■ **Work item**
Only the lines with "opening" in them need to be copied from the listing.

■ **Supplied records**
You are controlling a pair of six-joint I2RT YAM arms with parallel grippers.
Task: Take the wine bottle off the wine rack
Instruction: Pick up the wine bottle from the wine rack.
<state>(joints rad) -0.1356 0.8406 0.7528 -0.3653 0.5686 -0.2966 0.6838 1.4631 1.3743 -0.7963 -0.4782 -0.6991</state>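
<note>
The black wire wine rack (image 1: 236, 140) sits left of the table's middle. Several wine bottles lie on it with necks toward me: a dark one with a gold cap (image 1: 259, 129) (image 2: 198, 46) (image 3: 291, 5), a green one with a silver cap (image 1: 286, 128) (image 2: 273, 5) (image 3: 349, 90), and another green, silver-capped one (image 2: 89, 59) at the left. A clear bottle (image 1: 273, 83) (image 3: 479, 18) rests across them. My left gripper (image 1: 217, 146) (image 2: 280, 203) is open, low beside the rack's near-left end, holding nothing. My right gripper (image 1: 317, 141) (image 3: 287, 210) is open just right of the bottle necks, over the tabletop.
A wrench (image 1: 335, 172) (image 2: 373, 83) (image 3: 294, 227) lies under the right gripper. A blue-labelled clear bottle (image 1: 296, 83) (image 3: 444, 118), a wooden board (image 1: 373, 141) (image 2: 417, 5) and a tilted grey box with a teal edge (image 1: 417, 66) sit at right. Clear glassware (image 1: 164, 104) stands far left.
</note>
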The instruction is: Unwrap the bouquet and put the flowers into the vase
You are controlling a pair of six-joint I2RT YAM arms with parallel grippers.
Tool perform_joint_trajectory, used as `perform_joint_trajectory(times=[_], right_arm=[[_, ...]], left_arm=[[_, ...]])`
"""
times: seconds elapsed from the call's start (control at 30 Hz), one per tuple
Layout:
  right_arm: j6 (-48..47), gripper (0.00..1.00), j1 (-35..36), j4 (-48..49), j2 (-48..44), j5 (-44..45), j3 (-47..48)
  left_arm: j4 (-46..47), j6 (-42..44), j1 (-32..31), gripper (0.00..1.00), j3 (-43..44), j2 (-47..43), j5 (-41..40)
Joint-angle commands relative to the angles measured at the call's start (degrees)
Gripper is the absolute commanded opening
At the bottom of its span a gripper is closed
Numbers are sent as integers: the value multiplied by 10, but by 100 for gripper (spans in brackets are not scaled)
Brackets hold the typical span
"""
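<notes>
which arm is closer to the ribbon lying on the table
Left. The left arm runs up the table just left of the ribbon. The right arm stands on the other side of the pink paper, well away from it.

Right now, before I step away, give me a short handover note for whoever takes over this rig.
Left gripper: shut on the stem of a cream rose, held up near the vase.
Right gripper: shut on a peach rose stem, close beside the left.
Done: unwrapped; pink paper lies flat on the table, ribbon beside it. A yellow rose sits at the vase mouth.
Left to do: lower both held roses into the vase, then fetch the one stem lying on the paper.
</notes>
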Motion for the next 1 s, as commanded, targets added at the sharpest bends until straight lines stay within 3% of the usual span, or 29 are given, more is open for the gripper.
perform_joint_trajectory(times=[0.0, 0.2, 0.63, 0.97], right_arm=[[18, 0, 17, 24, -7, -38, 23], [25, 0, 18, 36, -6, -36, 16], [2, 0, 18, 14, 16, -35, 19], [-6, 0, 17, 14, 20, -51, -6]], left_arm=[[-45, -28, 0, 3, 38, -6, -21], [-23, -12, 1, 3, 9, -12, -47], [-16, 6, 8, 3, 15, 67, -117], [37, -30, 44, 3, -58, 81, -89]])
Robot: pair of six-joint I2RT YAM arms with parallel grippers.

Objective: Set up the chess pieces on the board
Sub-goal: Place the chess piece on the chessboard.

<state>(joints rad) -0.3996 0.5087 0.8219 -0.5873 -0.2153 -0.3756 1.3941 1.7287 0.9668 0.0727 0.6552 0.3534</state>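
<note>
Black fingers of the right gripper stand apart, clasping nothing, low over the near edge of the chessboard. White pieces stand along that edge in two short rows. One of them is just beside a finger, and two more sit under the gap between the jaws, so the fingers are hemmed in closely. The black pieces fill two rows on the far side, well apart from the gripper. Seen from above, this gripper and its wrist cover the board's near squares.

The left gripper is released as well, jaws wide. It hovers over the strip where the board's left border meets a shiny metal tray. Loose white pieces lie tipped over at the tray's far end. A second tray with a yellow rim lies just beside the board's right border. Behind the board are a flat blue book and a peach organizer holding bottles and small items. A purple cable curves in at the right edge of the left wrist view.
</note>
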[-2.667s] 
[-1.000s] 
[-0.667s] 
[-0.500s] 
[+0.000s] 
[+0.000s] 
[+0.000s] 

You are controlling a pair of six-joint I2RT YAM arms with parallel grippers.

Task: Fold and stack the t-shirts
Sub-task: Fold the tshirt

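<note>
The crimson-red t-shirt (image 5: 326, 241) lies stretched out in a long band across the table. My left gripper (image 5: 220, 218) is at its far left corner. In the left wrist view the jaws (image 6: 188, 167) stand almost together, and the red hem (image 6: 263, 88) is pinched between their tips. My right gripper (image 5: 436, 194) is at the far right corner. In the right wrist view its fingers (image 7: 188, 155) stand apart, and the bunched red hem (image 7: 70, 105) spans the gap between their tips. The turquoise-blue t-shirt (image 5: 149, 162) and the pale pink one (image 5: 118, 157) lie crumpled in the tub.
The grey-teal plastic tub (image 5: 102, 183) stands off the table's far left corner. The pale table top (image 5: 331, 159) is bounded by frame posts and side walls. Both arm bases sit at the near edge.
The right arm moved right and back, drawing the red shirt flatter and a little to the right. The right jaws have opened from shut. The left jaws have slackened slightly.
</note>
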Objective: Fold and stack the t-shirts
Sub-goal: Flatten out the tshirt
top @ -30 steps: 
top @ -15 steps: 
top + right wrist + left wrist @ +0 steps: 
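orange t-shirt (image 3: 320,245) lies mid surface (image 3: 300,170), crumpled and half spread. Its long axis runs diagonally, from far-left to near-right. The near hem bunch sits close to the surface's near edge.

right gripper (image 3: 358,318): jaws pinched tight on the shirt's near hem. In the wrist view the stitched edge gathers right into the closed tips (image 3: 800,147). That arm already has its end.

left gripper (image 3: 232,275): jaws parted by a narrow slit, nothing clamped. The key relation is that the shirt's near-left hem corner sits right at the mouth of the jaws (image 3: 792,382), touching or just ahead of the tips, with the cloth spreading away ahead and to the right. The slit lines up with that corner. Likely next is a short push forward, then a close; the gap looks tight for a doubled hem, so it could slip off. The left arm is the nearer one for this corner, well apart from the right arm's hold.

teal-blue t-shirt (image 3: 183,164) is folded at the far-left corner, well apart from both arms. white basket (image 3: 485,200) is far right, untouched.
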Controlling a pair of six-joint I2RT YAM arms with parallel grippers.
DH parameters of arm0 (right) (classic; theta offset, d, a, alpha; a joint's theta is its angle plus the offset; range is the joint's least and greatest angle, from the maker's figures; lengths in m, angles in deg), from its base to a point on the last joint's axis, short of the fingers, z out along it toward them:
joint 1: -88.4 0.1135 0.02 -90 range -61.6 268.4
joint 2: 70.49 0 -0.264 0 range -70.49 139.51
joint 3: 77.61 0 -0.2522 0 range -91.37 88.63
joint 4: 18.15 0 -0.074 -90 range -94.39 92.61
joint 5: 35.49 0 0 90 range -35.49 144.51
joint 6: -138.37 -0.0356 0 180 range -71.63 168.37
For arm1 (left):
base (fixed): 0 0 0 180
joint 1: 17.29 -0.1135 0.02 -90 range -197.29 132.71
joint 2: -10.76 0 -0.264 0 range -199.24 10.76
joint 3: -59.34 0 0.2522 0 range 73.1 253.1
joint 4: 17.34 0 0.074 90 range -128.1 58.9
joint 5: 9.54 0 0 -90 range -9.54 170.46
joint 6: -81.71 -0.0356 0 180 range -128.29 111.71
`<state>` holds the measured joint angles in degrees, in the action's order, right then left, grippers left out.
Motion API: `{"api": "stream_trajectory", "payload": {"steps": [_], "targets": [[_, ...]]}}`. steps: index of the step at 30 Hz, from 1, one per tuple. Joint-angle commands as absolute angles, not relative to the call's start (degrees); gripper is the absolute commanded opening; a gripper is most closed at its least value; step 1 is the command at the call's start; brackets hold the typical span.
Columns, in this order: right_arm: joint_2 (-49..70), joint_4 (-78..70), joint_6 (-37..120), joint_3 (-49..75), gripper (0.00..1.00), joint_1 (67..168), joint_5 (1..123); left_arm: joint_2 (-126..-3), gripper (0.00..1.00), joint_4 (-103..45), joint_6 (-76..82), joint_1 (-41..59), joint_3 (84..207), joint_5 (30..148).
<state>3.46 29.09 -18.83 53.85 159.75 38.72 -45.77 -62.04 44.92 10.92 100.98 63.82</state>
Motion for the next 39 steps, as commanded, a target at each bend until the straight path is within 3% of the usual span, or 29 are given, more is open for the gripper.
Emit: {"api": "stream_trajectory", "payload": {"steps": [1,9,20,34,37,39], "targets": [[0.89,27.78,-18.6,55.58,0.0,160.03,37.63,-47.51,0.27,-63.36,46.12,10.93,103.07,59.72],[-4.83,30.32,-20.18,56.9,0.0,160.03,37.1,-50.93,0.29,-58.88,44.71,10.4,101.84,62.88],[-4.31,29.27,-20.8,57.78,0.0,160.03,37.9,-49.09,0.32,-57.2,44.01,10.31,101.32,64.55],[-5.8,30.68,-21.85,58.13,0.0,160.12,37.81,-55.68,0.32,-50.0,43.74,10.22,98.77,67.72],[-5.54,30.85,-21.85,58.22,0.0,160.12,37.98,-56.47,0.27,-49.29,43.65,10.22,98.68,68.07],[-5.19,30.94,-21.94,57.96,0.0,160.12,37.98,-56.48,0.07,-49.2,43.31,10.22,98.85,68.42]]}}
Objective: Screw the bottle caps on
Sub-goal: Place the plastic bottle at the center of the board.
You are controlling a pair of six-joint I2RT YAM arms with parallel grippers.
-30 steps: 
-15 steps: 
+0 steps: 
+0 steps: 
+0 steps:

■ **Solved exercise**
Gripper is the absolute commanded opening
Motion API: `{"api": "stream_trajectory", "payload": {"steps": [_], "targets": [[_, ...]]}}`. steps: index of the step at 30 Hz, from 1, one per tuple. Joint-angle commands as absolute angles, not relative to the call's start (degrees); gripper is the absolute commanded opening; a gripper is most closed at its least value; step 1 is the command at the call's start; brackets hold the typical span.

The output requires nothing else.